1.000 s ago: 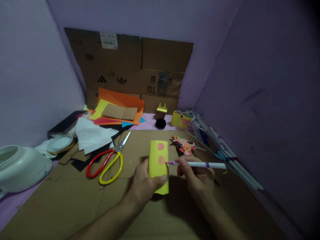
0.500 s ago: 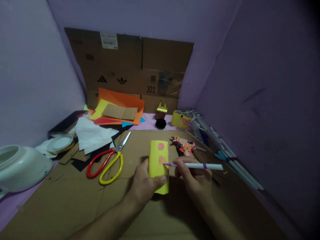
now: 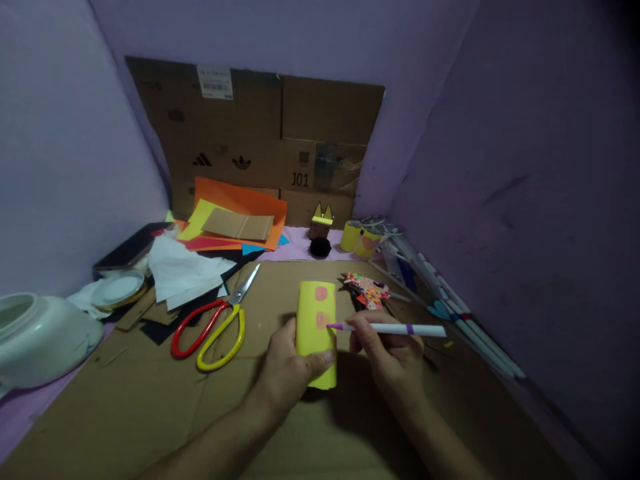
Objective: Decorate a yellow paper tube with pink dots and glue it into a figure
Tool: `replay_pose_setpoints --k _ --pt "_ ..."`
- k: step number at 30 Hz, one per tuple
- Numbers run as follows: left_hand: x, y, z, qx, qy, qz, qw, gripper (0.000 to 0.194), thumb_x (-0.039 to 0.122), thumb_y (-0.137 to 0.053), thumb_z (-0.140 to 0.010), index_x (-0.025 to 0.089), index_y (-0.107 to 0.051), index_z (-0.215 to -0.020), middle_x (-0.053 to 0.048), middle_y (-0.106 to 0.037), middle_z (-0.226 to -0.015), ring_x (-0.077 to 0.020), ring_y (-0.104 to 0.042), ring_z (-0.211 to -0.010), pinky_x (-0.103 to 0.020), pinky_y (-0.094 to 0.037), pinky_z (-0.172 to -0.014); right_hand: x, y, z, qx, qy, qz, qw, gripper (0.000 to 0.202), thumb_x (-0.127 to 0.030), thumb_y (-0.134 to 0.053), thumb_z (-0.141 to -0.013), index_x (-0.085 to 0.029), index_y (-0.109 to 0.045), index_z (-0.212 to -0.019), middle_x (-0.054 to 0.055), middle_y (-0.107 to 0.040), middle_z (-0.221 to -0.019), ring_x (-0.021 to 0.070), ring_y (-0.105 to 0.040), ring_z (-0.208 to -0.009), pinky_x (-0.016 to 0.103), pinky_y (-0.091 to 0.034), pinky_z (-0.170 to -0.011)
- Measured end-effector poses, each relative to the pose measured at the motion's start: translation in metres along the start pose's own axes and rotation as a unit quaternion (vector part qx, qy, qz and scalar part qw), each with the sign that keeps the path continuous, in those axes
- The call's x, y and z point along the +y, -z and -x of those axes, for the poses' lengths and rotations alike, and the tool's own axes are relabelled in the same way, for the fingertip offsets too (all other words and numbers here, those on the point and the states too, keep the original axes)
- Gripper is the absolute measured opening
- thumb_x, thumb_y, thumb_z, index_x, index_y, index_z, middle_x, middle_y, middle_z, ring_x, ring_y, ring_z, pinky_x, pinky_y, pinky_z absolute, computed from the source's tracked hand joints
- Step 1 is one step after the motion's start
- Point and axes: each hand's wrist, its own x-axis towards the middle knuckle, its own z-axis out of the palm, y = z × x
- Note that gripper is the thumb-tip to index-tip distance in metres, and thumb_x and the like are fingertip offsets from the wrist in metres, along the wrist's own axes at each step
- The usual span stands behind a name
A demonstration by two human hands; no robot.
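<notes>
My left hand [image 3: 290,370] is closed around the lower left side of a yellow paper tube [image 3: 311,333], its thumb across the front. Two pinkish-orange round spots are coloured on the tube, one above the other. Between thumb and fingers, my right hand [image 3: 393,353] grips a white marker [image 3: 417,330] with a purple band. The marker's purple tip lies at the right edge of the lower spot. Just beyond my right hand is a floral-patterned bundle [image 3: 367,290] with dark sticks or pencils. Red-and-yellow-handled scissors [image 3: 225,320] lie to the left, blades pointing away.
A cardboard sheet [image 3: 150,427] covers the work surface. At left stand a white pot [image 3: 45,337] and crumpled white paper [image 3: 185,267]. Coloured paper [image 3: 273,230], a small eared box [image 3: 320,227] and yellow rolls [image 3: 351,237] sit behind. Several markers [image 3: 480,343] line the right wall.
The view has shifted very slightly. Both hands, the tube and the marker keep nearly the same pose, with the marker tip still at the lower spot.
</notes>
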Motion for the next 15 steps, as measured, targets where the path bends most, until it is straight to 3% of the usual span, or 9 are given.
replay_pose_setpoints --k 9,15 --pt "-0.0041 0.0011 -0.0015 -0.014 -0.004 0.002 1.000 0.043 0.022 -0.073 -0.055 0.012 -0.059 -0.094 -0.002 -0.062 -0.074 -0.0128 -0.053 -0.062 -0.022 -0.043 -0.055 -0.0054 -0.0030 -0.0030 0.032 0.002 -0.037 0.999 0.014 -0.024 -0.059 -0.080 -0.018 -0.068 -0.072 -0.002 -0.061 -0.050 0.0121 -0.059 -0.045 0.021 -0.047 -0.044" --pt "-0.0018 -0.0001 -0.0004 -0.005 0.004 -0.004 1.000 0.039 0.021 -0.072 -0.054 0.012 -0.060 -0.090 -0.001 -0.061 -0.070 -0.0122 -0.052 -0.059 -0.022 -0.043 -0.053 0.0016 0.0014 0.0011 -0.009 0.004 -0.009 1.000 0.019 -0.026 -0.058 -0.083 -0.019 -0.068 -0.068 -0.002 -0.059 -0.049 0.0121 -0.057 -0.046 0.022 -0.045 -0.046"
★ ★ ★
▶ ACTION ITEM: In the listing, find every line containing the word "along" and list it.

▶ SOLUTION BELOW:
- Measured end-effector poses, each relative to the pose measured at the motion's start: translation in metres along the start pose's own axes and rotation as a unit quaternion (vector part qx, qy, qz and scalar part qw), each with the sign that keeps the path continuous, in those axes
- The call's x, y and z point along the +y, -z and -x of those axes, for the poses' lengths and rotations alike, and the tool's own axes are relabelled in the same way, for the fingertip offsets too (all other words and numbers here, those on the point and the states too, keep the original axes)
- Note that gripper is the thumb-tip to index-tip distance in metres, and thumb_x and the like are fingertip offsets from the wrist in metres, along the wrist's own axes at each step

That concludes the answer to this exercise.